東方外来録 博麗の神主の幻想入り 作:ロッド
あの任命式から2カ月が経ち、平和な幻想郷が続いていると、石階段を駆け上がる音が聞こえると、魔女の服装をした金髪の少女が博麗神社にやって来た。
「お前は誰だぜ?」
「博麗霊夢…この神社の神主だよ。君は?」
「私は霧雨魔理沙…魔法使い(仮)だぜ!」
魔理沙と名乗った少女は、少し長めの箒を片手で持っている。霊夢は霊力とは違う別の力を感じたので、少なくとも能力持ちであることがわかった。
「お前一人で住んでるのか?」
「そうだよ。」
霊夢は立ち上がるとお茶の準備をするのだが、魔理沙に「一緒にお茶飲む?」と聞いたら頷いた。縁側で待つように言って、台所に向かった。
(霊夢は一人で、この神社に…霊夢まだかな?)
台所でお茶の準備をしている霊夢は、魔理沙に対する興味が湧いた。博麗神社に人間の参拝客は普通に来るのだが、霊夢に話し掛けたりなどはせずに行ってしまう。
(人里に行ったときの小鈴をカウントしたら、魔理沙で二人目かな。珍しいよ…)
お茶の準備を終えた霊夢は、お茶菓子である饅頭を持って、魔理沙の待つ縁側に移動する。
「霊夢!待ってたぜ!」
「熱いから気をつけてね。」
お茶を飲むとき「熱い!?」とビックリしながら、少しずつ飲んでいる。
「だから言ったのに。」
「でも、お茶うまいぜ!」
「魔理沙は人里から来たの?」
「魔法の森からだぜ。」
霊夢は魔法の森に「家なんて、あったかなあ?」と小さく呟きながらお茶を飲む。
「廃墟になった家に住んでるぜ!」
「まさか…一人暮らし?」
「師匠と一緒だぜ!魔法使いになるために、修行をしてるんだぜ!」
霊夢は安心した表情になるが、魔理沙の魔法使いの言葉に内心警戒する。人間の魔法使いならばまだいいが、種族の魔法使いなら妖怪扱いとなるためだ。
魔理沙はまだ人間の魔法使い…魔法の森で暮らしているのならば、人里の人間ではないから、種族魔法使いになったとしても、幻想郷の掟に違反しない。
(今は警戒するだけ野暮かな…)
「霊夢、饅頭貰うぜ!」
「良いよ。」
霊夢と魔理沙は饅頭を食べ終えると、お茶会を終わらせる。「魔法の森まで送ろうか?」と、魔理沙に提案するが「大丈夫だぜ!また今度、遊びにいくぜ!」と言って、帰っていった。

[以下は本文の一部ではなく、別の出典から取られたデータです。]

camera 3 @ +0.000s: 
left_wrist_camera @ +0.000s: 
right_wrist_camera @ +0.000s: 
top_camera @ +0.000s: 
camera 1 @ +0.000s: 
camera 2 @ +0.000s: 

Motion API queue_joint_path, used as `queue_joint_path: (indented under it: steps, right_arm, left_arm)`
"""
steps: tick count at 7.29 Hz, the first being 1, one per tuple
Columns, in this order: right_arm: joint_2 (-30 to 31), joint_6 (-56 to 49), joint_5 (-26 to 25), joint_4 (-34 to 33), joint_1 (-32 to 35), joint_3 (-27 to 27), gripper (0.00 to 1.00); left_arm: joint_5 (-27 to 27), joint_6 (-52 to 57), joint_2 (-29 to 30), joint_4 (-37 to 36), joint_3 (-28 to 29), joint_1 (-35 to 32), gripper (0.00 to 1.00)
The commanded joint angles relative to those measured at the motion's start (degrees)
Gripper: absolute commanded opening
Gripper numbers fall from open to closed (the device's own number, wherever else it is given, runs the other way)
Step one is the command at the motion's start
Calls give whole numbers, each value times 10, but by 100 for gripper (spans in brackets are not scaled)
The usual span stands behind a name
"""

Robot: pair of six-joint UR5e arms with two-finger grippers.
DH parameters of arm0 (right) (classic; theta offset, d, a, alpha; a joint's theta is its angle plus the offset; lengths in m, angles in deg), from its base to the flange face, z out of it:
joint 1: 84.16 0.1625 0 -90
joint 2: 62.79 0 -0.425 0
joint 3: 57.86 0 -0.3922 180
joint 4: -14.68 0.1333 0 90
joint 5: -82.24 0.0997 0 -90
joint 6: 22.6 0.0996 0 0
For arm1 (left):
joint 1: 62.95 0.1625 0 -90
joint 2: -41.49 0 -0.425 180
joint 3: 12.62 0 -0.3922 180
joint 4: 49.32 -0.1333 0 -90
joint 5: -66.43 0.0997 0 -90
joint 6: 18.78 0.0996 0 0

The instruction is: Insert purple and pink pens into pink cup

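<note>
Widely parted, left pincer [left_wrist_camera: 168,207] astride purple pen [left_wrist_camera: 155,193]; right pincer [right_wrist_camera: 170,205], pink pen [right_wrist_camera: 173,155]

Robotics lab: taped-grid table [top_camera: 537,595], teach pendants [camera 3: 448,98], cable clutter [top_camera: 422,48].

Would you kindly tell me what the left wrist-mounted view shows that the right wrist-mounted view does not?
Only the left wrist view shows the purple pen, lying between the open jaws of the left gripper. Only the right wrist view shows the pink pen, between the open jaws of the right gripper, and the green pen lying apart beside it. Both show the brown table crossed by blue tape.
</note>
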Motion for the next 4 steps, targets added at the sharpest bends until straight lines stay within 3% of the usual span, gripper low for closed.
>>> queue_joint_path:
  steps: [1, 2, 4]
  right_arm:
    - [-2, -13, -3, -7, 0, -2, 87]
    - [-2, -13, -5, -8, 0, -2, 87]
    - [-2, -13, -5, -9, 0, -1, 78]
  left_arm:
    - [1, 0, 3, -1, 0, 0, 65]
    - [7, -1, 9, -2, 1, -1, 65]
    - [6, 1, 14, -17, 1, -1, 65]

翌日、霊夢は部屋で結界符の作成をしていた。紙で札を作ると、印を刻み込んで霊力を流し込む。結界符を1枚作成するのに、大量の霊力が必要になるため、そんな頻繁には作れない。1日3枚が限界だ。
(……疲れた。少し休んだら瞑想しないと…)
暫くお茶を飲んで休憩していると、敷地内に張られている結界が反応した。
「誰か来た?参拝客かな…」
襖を開け、外を覗いてみた。緑髪の少女が神社に来て参拝していた。霊夢はその少女に人間の気配がしないことに気づいた。
(人間じゃない…妖怪か妖精だよね?)
参拝を終えた少女は飛んでいった。霊夢が境内に出る。
「あの子は何だったんだろう?」
雨が降り続けている梅雨の時期6月。霊夢が博麗の神主になって3カ月になり、修行も順調に行っているが、空が飛べない状態が続いていた。
霊夢は部屋で瞑想をしている。梅雨の時期が続くため、外での修行は一旦中断している。
(………よし、瞑想終了。買い物行きたいけど、雨だから行けないや…)
外を眺めていると、隙間から紫が姿を現した。霊夢の様子を見に来たようだ。
「修行は順調のようね?」
「紫…ボチボチだよ。」
「そう…余り無理はしないように。また後で…」
隙間に入って、家に帰った紫は藍を部屋に呼び出した。
「どうしましたか?紫様…」
「そろそろ霊夢に、あれを解決してもらうわ。」
「……異変ですか?どのように…」
「前と同じでいいわ。霊夢には危機感を覚えてもらいましょう。そうでなくては、幻想郷の守護者にはなりえないわ。」
藍は紫の指示に従い、とある妖怪に手紙を隙間で送るのだった。